Well, this sent the Darwinians scrambling. Kenneth Miller, a biologist at Brown University who argues in favor of Darwinian evolution, made a splash when he announced (and he bolded the language in his article) that "the bacterial flagellum is not irreducibly complex." Miller cited a cellular structure known as the type III secretory system (TTSS) that allows certain bacteria to inject toxins through the cell walls of their hosts . . . .

But . . . the bubonic plague bacterium already has the full set of genes necessary to make a flagellum. Rather than making a flagellum, Y. pestis uses only part of the genes that are present to manufacture that . . . injector instead. As pointed out in a recent article by design theorist Stephen Meyer and microbiologist Scott Minnich (an expert on the flagellar system), the gene sequences suggest that "flagellar proteins arose first and those of the pump came later." If evolution was involved, the pump came from the motor, not the motor from the pump. Also, "the other thirty proteins in the flagellar motor (that are not present in the [pump]), are unique to the motor and are not found in any other living system." . . . In short, the proteins in the TTSS do not provide a "gradualist" Darwinian pathway to explain the step-by-step evolution of the irreducibly complex flagellar motor.>> [This is of course already discussed in my linked introductory survey.]
Go to the relevant Wiki, onlookers, and look around. Ten see if there has been a responsible engagement of the facts on the ground before making global, accusatory assertions like:
>>U: . . . every [so also each and every one!] ID proponent on the planet lacks the courage/faith/integrity [such are alleged to be dishonest cowards by direct implication] . . . >>
On facts such as excerpted, this should be apologised for and such inflammatory statements should be avoided in future.

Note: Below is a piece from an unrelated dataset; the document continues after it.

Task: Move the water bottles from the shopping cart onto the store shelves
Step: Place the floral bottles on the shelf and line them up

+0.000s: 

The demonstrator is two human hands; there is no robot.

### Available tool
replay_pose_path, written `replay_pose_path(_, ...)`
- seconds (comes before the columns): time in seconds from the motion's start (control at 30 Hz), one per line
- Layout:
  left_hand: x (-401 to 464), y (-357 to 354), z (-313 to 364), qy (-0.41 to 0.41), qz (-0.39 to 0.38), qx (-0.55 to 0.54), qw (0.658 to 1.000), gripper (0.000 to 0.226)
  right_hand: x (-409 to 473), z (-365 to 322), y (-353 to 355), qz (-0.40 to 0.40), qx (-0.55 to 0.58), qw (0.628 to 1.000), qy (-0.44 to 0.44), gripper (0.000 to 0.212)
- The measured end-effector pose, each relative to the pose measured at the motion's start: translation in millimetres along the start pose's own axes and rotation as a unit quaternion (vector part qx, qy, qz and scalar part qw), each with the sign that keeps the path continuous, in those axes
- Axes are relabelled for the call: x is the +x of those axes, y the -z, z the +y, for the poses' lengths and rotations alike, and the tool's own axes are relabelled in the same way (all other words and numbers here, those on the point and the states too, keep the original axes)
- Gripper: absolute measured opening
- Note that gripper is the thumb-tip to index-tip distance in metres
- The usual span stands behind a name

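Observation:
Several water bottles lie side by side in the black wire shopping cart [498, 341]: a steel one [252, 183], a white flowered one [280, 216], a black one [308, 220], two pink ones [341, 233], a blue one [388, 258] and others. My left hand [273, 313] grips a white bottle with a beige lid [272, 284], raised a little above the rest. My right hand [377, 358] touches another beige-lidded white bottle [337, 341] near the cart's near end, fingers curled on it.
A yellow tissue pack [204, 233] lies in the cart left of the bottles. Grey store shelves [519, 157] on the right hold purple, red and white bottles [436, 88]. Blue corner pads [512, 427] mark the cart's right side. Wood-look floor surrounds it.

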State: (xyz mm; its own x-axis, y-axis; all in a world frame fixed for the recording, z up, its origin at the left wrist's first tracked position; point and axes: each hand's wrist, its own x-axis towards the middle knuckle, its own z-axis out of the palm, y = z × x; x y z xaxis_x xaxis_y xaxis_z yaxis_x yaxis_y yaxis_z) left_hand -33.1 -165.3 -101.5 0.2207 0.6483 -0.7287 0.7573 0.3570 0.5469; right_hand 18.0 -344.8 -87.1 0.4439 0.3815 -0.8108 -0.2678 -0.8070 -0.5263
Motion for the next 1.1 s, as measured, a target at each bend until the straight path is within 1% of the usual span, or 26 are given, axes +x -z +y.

I gave more details on this as it shows the pattern we are discussing, though at a more subtle level: implications instead of direct accusations. This too, is unacceptable and irresponsible.




9:48 AM

The persistent pattern of careless, ill-informed or willfull misinformation, and associated attitude of contempt and want of civility on the part of advocates of secularism, are highly revealing. Indeed, sadly, in my earlier comments I had occasion to observe that the mythical "moral and decent atheist" is too often missing in action, especially as the moral restraints of Christendom wane in an ever more militantly apostate Western Civilisation. That accords far better with Rom 1 - 3 than it does with the typical opinions broadcast in our media, education syste,ms amnnd increasingly on our streets and verandahs!

We must be prepared to handle it, and especialy, to nip it in the bud before it becomes so deeply entrenched that many thingk that uncivil, often false accusation is their "right."

Similarly, it is all too easy for slanderous and willfully deceptive misinformation to become entrenched in the public mind as the truth on a matter. Then, it is very hard indeed to break down the walls of misunderstadning and mistrust -- and that is often exactly what was intended. But by God's grace, Him who is the Truth himself shall prevail.